VII - promover planejamentos participativos capazes de identificar as demandas de saúde das populações do campo e definir metas, estratégias e ações específicas para sua atenção;

VIII - apoiar a expansão da participação das representações da população do campo nos espaços de gestão participativa em saúde;

IX - viabilizar parcerias no setor público e privado com o objetivo de fortalecer as ações de saúde para população do campo;

X - desenvolver ações de educação para os trabalhadores de saúde, voltadas para as especificidades de saúde da população do campo.

Art. 3º Para a consecução dos objetivos do Programa, o Poder Executivo Municipal promoverá atendimentos mensais em diferentes localidades rurais do Município de Itapeva.

Parágrafo único: Os locais dos atendimentos mencionados no caput deste artigo serão divulgados com antecedência mínima de 10 dias sendo amplamente noticiado nos meios de comunicação existentes no município e nas redes sociais da Prefeitura Municipal de Itapeva.

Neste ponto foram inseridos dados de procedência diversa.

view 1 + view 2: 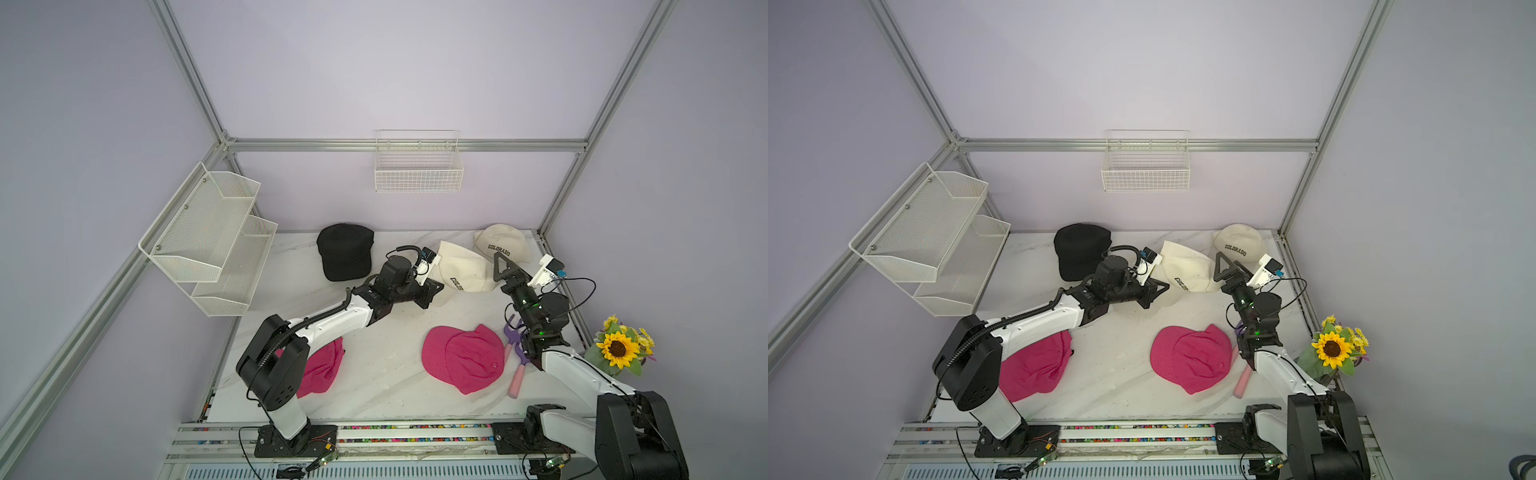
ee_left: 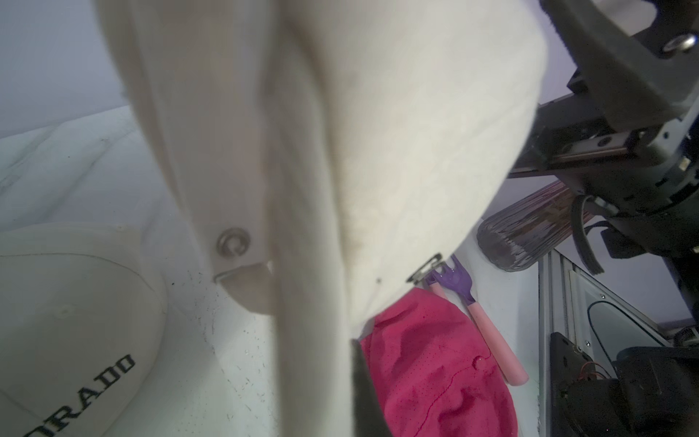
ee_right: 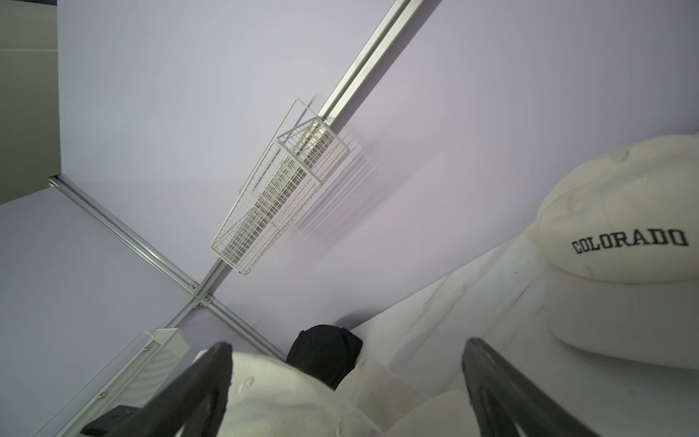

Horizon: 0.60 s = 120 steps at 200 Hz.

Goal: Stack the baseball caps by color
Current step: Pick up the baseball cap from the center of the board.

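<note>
Closest thing: a soft cream fabric cap (image 2: 397, 151) with black letters fills the left wrist view, hanging right at the lens.
Left jaws: the left gripper (image 1: 434, 291) is pinched tight on that cap's edge.
Right jaws: the right gripper (image 1: 505, 268) has its jaws wide apart and holds nothing. The same cap lies just under them.
Other cream cap: a second cream cap (image 1: 503, 243) reading COLORADO sits just past the right jaws, near the back corner.
Black cap: a round black fabric cap (image 1: 345, 251) rests on the far side of the left jaws, away from the cream ones. It is not clear if more black caps hide under it.
Pink caps: one hot pink cap (image 1: 463, 359) lies well behind both pairs of jaws. Another pink cap (image 1: 322, 370) peeks out from under the left arm.
Step now: most likely carrying the pinched cap over to its cream twin.
Doing it well: move the right jaws aside first, since they stand between the two caps. Lift the floppy cloth clear so it does not drag. Line up brim with brim, and open only once it sits on top.
Surface: a white marble-look table (image 1: 374, 374) with small dark specks.
Room: pale lilac walls and silver frame bars. There is a white wire basket (image 1: 417, 166) on the back wall and a white mesh shelf (image 1: 212, 237) at the side. A purple and pink toy fork (image 1: 517, 365) and a bunch of sunflowers (image 1: 621, 347) are there too.
</note>
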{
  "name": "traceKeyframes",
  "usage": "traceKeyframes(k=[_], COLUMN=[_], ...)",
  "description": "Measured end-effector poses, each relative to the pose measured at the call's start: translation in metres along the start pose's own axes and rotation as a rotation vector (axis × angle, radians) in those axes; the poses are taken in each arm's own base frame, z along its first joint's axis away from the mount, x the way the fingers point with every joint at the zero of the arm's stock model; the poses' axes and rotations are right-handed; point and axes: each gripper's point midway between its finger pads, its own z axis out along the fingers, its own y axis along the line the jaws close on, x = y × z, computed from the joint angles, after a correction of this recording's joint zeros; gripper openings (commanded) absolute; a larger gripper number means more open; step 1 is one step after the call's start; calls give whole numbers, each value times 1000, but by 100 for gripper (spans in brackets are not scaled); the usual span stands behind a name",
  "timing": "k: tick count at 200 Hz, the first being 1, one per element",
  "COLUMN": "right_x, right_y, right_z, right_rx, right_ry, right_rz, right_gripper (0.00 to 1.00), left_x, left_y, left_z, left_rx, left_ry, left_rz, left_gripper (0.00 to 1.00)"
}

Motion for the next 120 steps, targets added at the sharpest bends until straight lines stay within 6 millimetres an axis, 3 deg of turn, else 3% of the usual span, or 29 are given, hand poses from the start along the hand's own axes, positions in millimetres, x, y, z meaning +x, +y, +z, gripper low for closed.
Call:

Art. 4º O estabelecimento das metas, estratégias e demais ações para concretização do Programa Saúde do Campo ficarão a critério dos órgãos municipais competentes e será regulamentado pelo Poder Executivo.

Art. 5º As despesas decorrentes com a execução da presente lei ocorrerão por conta das dotações orçamentárias próprias, suplementadas, se necessário.

Art. 6º Esta Lei entra em vigor na data de sua publicação.

Palácio Vereador Euclides Modenezi, 22 de junho de 2022.